Seifen-Oper auf RTL 2

Ganz anders sieht das offenbar Prof. Dr. Werner Mang, Direktor der Bodenseeklinik für plastische und ästhetische Chirurgie in Lindau, eine der größten Schönheitskliniken Deutschland. Er unterstützt die mit neuen Folgen startende Reality-Soap „Extrem schön! Endlich ein neues Leben“ (RTL 2, 22.10 Uhr), in der Menschen zu starähnlichen Laufsteg-Schönheiten umoperiert werden. Das Format hat laut der Kommission für Jugendmedienschutz in der ersten Staffel einseitig und ausschließlich positiv über rein ästhetisch motivierte Schönheits-OPs berichtet.

Mang verteidigt „Extrem schön“. Den Protagonisten werde „nicht vermittelt, dass sie zu einem Star umoperiert werden, sondern dass ihnen geholfen werden soll, ein neues Leben anzufangen“. Das Format sei nicht reißerisch, sondern zeige „Seelenheil mit dem Skalpell“. Sein Bochumer Kollege Klaus Hoffmann hingegen hat für das Format nicht viel übrig. „Indiskutabel“ sei das, „grenzwertig“.

Lieber guten Wein

Doch die Sendungen werden geschaut. Das bleibt nicht ohne Wirkung. „Die Mehrheit meiner Patienten ist von diesen Formaten getrimmt. Die kommen vorbei und fragen: ‚Was können Sie mir empfehlen?“ „Ich“, sagt Hoffmann dann immer, „empfehle Ihnen einen guten Wein, sonst gar nichts.“ 30 bis 40 Prozent seiner Patienten-Wünsche müsse er ablehnen, etwa wenn eine Operation gemacht werden soll, „um eine Ehe zu retten“ oder statt die Ernährung umzustellen und Sport zu machen, „einfach regelmäßig fett abgesaugt werden soll“.

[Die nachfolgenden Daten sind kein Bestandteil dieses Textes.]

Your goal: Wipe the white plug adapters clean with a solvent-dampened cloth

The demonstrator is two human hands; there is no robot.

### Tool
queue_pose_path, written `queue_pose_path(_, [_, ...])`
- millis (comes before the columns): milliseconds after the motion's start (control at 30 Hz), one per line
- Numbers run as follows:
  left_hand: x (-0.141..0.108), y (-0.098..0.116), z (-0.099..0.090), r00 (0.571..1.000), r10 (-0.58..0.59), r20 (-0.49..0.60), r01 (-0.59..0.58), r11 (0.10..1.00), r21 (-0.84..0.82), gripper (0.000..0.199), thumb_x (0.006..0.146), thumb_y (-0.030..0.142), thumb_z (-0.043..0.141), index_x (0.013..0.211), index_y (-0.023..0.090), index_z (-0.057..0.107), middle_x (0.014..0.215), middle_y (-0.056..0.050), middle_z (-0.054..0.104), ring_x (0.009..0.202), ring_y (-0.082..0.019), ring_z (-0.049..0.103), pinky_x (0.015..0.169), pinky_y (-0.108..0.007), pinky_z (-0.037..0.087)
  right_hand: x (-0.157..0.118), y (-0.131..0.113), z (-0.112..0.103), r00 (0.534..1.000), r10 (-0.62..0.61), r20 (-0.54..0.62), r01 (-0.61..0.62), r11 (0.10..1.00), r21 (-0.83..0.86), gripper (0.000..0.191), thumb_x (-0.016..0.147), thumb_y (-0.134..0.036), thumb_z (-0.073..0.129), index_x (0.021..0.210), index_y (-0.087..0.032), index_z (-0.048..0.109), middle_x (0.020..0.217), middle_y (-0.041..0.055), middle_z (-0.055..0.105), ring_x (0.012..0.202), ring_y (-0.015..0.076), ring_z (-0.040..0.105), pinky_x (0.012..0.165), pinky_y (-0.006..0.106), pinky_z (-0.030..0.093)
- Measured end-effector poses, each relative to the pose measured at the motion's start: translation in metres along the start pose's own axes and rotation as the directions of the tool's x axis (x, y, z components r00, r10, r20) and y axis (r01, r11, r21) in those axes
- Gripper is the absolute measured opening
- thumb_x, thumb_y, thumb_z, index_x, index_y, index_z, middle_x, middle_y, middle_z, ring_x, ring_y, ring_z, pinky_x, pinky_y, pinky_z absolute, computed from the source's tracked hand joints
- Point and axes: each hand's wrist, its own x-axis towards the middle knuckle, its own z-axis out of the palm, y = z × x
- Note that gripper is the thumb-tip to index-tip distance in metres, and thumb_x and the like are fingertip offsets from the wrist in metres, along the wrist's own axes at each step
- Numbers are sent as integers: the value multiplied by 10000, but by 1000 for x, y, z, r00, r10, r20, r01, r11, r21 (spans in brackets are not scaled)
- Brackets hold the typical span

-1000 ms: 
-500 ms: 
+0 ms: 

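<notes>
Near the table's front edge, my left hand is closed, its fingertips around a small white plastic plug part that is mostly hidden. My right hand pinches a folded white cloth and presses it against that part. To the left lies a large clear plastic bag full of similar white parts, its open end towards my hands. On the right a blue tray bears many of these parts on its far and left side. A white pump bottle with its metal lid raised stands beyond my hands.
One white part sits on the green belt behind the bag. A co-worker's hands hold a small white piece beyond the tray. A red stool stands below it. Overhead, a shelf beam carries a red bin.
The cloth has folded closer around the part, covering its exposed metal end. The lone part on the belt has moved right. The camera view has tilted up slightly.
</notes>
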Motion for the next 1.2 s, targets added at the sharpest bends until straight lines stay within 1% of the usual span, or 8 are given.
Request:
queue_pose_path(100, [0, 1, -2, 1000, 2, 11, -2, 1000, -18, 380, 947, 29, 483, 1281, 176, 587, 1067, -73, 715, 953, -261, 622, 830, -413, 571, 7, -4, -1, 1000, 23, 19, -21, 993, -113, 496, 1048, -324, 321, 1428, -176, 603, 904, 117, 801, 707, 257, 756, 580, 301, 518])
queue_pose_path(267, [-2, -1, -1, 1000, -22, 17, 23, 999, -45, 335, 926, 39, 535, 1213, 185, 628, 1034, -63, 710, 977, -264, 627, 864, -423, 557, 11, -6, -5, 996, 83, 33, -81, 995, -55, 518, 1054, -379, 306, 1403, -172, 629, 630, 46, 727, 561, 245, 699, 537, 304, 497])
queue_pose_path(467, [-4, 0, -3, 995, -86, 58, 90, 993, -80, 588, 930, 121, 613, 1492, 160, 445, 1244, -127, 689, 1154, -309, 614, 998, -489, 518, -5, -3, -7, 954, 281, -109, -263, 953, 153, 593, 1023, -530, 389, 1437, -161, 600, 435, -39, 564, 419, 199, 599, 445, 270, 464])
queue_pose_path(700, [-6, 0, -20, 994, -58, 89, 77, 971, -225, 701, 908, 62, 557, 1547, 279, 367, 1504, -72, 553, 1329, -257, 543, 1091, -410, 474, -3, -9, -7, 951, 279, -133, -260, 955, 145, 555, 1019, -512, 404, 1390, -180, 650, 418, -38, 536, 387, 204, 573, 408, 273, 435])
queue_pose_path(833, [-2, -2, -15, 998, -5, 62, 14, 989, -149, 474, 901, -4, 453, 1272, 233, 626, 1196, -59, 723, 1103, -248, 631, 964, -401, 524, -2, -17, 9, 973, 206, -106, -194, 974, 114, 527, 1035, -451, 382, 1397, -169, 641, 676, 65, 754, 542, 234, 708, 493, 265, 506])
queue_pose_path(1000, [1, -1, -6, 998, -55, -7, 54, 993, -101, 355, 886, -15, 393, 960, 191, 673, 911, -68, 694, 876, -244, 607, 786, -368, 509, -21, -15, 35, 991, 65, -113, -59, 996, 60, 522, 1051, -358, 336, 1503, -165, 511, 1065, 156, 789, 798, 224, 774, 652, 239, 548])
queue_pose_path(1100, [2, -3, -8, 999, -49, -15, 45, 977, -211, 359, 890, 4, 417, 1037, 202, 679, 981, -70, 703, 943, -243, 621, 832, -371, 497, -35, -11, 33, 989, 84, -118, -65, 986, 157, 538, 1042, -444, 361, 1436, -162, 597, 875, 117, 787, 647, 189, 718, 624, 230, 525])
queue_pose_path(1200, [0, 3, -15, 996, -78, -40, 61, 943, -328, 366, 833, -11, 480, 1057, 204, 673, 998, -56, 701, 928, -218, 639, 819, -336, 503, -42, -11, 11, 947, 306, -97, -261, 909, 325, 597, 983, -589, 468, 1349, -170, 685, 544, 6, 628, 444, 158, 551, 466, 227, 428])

Laufen in Zeiten, in denen Schönheit käuflich ist, demnächst immer mehr strahlende „Einheitsmänner“ durch die Innenstädte? „Nein“, sagt Hoffmann, „Operationen müssen immer individuell sein und persönliche Markenzeichen berücksichtigen.“

Der Trend zur gekauften Schönheit wird anhalten. Der Hamburger Trendforscher Prof. Peter Wippermann prognostiziert, dass der Alterungsprozess in Zukunft entweder ein Zeichen von gesellschaftlichem Widerstand oder von Armut sein wird.